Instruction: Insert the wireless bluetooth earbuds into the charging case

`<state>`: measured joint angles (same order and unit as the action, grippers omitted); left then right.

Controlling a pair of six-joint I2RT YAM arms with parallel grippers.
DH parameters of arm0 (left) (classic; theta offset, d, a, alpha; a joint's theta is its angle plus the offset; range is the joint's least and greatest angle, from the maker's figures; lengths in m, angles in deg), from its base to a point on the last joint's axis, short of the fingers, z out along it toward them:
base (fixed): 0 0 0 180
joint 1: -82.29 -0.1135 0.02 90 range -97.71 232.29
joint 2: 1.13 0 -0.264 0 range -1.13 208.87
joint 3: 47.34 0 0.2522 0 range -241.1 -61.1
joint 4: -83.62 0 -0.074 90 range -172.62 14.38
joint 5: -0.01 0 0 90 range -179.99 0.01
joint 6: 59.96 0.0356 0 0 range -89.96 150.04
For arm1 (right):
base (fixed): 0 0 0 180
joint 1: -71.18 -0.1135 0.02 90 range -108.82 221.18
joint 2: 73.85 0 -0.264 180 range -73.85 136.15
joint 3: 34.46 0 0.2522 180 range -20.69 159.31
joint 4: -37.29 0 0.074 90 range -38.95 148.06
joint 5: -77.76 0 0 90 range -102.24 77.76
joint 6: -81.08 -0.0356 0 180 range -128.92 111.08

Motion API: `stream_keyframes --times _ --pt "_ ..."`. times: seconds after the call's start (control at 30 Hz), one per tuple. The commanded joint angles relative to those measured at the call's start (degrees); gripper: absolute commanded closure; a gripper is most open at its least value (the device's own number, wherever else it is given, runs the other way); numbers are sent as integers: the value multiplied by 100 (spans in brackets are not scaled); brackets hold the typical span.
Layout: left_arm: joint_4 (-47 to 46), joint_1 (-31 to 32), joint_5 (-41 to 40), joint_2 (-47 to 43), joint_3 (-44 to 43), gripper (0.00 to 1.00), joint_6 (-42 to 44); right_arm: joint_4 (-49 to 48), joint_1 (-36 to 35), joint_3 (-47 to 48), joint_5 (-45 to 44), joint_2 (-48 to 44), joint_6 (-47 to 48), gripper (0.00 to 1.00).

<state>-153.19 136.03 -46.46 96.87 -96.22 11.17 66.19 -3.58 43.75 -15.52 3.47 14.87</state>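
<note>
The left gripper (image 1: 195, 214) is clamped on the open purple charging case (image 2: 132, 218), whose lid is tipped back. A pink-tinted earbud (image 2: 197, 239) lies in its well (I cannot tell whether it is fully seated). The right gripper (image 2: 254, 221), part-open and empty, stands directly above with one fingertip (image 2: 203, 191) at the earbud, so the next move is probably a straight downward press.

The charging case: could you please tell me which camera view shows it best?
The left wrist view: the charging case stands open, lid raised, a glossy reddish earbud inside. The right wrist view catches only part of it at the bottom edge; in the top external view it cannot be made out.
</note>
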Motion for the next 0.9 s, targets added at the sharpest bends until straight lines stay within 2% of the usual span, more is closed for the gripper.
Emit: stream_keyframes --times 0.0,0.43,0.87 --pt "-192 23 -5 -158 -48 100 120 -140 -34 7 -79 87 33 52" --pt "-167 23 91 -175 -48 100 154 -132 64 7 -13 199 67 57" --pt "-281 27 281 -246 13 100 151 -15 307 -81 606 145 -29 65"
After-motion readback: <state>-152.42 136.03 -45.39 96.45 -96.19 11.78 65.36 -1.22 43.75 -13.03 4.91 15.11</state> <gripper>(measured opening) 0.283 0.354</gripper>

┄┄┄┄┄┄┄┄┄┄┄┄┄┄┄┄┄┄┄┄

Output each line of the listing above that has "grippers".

_OUTPUT OF THE TASK_
`<state>`: measured joint angles (same order and unit as the action, grippers omitted); left then right.
Controlling a pair of six-joint I2RT YAM arms with parallel grippers.

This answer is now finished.